## The problem
Nothing in the data should be left out, so repeat it all exactly.

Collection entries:
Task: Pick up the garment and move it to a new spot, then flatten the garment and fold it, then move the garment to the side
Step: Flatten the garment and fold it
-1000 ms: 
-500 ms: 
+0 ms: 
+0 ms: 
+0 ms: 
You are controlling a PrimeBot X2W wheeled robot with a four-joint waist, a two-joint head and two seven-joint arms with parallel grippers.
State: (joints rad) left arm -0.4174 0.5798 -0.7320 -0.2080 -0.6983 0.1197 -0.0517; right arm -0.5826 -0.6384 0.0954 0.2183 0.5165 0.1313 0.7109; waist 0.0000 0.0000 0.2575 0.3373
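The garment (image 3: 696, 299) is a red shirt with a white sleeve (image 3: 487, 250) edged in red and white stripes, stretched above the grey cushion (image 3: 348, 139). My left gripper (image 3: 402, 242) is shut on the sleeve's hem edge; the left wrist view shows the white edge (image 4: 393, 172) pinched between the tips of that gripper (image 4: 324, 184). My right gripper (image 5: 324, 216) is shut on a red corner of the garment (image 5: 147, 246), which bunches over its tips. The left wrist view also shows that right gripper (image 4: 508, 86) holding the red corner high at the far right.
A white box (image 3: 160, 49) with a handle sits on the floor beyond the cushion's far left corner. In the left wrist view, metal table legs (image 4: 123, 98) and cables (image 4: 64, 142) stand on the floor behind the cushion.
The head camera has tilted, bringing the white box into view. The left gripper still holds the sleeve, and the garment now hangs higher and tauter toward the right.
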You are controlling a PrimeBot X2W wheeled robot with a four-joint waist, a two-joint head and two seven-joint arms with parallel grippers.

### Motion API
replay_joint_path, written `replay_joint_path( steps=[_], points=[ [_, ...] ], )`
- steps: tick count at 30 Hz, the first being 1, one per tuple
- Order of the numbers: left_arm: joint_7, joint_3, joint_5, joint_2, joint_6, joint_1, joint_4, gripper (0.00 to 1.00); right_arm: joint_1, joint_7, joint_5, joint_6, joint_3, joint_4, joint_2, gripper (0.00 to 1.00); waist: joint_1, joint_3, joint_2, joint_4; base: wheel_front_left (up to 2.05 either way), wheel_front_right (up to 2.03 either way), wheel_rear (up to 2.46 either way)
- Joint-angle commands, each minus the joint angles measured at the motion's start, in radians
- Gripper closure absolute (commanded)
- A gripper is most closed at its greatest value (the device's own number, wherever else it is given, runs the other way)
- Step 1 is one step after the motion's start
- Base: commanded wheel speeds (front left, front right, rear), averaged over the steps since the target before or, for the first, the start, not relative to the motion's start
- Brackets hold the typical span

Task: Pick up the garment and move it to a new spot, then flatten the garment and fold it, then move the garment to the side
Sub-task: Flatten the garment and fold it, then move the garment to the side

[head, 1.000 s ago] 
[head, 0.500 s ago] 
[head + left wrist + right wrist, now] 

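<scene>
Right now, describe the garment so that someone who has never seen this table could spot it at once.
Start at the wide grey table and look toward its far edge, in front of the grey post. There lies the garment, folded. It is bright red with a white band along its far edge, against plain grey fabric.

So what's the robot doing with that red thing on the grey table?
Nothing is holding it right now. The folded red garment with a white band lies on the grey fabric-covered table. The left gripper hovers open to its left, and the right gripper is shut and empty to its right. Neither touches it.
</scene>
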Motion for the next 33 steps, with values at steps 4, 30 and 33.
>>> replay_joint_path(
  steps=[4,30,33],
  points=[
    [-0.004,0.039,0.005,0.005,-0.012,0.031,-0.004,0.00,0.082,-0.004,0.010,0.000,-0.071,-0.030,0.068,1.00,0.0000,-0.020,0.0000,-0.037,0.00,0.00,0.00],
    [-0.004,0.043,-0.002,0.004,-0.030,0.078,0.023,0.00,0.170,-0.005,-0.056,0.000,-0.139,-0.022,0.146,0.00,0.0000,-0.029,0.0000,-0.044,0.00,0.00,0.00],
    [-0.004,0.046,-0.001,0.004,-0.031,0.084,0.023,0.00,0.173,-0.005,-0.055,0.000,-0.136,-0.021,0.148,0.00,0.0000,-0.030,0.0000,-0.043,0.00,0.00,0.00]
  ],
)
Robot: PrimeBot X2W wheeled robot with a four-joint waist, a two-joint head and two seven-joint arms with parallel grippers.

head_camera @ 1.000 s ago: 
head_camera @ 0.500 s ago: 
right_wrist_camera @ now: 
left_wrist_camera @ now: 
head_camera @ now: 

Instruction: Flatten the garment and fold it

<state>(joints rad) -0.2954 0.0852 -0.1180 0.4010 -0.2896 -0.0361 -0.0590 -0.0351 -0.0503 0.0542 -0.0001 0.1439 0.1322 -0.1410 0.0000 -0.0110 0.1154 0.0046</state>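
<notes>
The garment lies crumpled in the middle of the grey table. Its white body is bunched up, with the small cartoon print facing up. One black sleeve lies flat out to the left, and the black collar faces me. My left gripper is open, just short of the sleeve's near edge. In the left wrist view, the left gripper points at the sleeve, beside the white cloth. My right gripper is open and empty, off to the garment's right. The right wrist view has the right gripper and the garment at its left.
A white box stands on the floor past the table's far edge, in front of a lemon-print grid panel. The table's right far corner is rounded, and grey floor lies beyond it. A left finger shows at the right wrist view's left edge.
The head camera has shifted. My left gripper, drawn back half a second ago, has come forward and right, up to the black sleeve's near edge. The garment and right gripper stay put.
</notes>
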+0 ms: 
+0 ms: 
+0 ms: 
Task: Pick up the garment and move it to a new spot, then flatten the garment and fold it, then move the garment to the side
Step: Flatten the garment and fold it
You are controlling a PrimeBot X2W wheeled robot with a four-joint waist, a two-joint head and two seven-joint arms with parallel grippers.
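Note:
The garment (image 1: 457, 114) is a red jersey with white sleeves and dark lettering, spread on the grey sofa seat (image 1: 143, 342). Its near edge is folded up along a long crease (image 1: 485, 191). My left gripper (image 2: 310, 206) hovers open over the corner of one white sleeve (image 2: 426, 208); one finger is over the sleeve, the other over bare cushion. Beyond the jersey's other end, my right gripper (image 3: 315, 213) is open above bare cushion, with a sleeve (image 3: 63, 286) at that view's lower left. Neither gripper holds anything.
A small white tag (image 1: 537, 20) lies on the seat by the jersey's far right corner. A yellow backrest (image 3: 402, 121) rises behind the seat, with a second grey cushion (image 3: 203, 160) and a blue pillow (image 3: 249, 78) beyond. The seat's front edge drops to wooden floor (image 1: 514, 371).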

## Answer space
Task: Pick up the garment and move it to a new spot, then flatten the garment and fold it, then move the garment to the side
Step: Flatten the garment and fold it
-1000 ms: 
-500 ms: 
+0 ms: 
+0 ms: 
+0 ms: 
You are controlling a PrimeBot X2W wheeled robot with a four-joint waist, a two-joint head and two seven-joint arms with parallel grippers.
State: (joints rad) left arm -0.4174 0.5798 -0.7320 -0.2080 -0.6983 0.1197 -0.0517; right arm -0.5826 -0.6384 0.0954 0.2183 0.5165 0.1313 0.7109; waist 0.0000 0.0000 0.2575 0.3373
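The garment (image 3: 696, 299) is a red shirt with a white sleeve (image 3: 487, 250) edged in red and white stripes, stretched above the grey cushion (image 3: 348, 139). My left gripper (image 3: 402, 242) is shut on the sleeve's hem edge; the left wrist view shows the white edge (image 4: 393, 172) pinched between the tips of that gripper (image 4: 324, 184). My right gripper (image 5: 324, 216) is shut on a red corner of the garment (image 5: 147, 246), which bunches over its tips. The left wrist view also shows that right gripper (image 4: 508, 86) holding the red corner high at the far right.
A white box (image 3: 160, 49) with a handle sits on the floor beyond the cushion's far left corner. In the left wrist view, metal table legs (image 4: 123, 98) and cables (image 4: 64, 142) stand on the floor behind the cushion.
The head camera has tilted, bringing the white box into view. The left gripper still holds the sleeve, and the garment now hangs higher and tauter toward the right.
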You are controlling a PrimeBot X2W wheeled robot with a four-joint waist, a two-joint head and two seven-joint arms with parallel grippers.

### Motion API
replay_joint_path, written `replay_joint_path( steps=[_], points=[ [_, ...] ], )`
- steps: tick count at 30 Hz, the first being 1, one per tuple
- Order of the numbers: left_arm: joint_7, joint_3, joint_5, joint_2, joint_6, joint_1, joint_4, gripper (0.00 to 1.00); right_arm: joint_1, joint_7, joint_5, joint_6, joint_3, joint_4, joint_2, gripper (0.00 to 1.00); waist: joint_1, joint_3, joint_2, joint_4; base: wheel_front_left (up to 2.05 either way), wheel_front_right (up to 2.03 either way), wheel_rear (up to 2.46 either way)
- Joint-angle commands, each minus the joint angles measured at the motion's start, in radians
- Gripper closure absolute (commanded)
- A gripper is most closed at its greatest value (the device's own number, wherever else it is given, runs the other way)
- Step 1 is one step after the motion's start
- Base: commanded wheel speeds (front left, front right, rear), averaged over the steps since the target before or, for the first, the start, not relative to the motion's start
- Brackets hold the typical span

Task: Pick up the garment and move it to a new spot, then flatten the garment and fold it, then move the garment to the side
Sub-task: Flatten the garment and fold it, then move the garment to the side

[head, 1.000 s ago] 
[head, 0.500 s ago] 
[head + left wrist + right wrist, now] 

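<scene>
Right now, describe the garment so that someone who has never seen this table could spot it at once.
Start at the wide grey table and look toward its far edge, in front of the grey post. There lies the garment, folded. It is bright red with a white band along its far edge, against plain grey fabric.

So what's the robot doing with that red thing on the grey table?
Nothing is holding it right now. The folded red garment with a white band lies on the grey fabric-covered table. The left gripper hovers open to its left, and the right gripper is shut and empty to its right. Neither touches it.
</scene>
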Motion for the next 33 steps, with values at steps 4, 30 and 33.
>>> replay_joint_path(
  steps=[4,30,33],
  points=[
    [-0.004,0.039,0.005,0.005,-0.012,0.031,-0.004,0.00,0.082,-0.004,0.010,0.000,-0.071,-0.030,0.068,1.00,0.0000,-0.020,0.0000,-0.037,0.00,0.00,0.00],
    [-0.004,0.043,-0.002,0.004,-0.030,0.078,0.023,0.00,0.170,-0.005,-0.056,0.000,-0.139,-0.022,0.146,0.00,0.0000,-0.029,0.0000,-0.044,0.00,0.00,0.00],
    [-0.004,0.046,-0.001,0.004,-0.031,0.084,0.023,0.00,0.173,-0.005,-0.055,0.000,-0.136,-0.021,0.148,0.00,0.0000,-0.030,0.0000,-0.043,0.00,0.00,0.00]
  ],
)
Robot: PrimeBot X2W wheeled robot with a four-joint waist, a two-joint head and two seven-joint arms with parallel grippers.

head_camera @ 1.000 s ago: 
head_camera @ 0.500 s ago: 
right_wrist_camera @ now: 
left_wrist_camera @ now: 
head_camera @ now: 

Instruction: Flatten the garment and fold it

<state>(joints rad) -0.2954 0.0852 -0.1180 0.4010 -0.2896 -0.0361 -0.0590 -0.0351 -0.0503 0.0542 -0.0001 0.1439 0.1322 -0.1410 0.0000 -0.0110 0.1154 0.0046</state>
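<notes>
The garment lies crumpled in the middle of the grey table. Its white body is bunched up, with the small cartoon print facing up. One black sleeve lies flat out to the left, and the black collar faces me. My left gripper is open, just short of the sleeve's near edge. In the left wrist view, the left gripper points at the sleeve, beside the white cloth. My right gripper is open and empty, off to the garment's right. The right wrist view has the right gripper and the garment at its left.
A white box stands on the floor past the table's far edge, in front of a lemon-print grid panel. The table's right far corner is rounded, and grey floor lies beyond it. A left finger shows at the right wrist view's left edge.
The head camera has shifted. My left gripper, drawn back half a second ago, has come forward and right, up to the black sleeve's near edge. The garment and right gripper stay put.
</notes>
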+0 ms: 
+0 ms: 
+0 ms: 
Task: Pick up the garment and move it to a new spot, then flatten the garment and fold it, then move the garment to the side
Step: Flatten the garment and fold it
You are controlling a PrimeBot X2W wheeled robot with a four-joint waist, a two-joint head and two seven-joint arms with parallel grippers.
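Note:
The garment (image 1: 457, 114) is a red jersey with white sleeves and dark lettering, spread on the grey sofa seat (image 1: 143, 342). Its near edge is folded up along a long crease (image 1: 485, 191). My left gripper (image 2: 310, 206) hovers open over the corner of one white sleeve (image 2: 426, 208); one finger is over the sleeve, the other over bare cushion. Beyond the jersey's other end, my right gripper (image 3: 315, 213) is open above bare cushion, with a sleeve (image 3: 63, 286) at that view's lower left. Neither gripper holds anything.
A small white tag (image 1: 537, 20) lies on the seat by the jersey's far right corner. A yellow backrest (image 3: 402, 121) rises behind the seat, with a second grey cushion (image 3: 203, 160) and a blue pillow (image 3: 249, 78) beyond. The seat's front edge drops to wooden floor (image 1: 514, 371).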

The output is complete.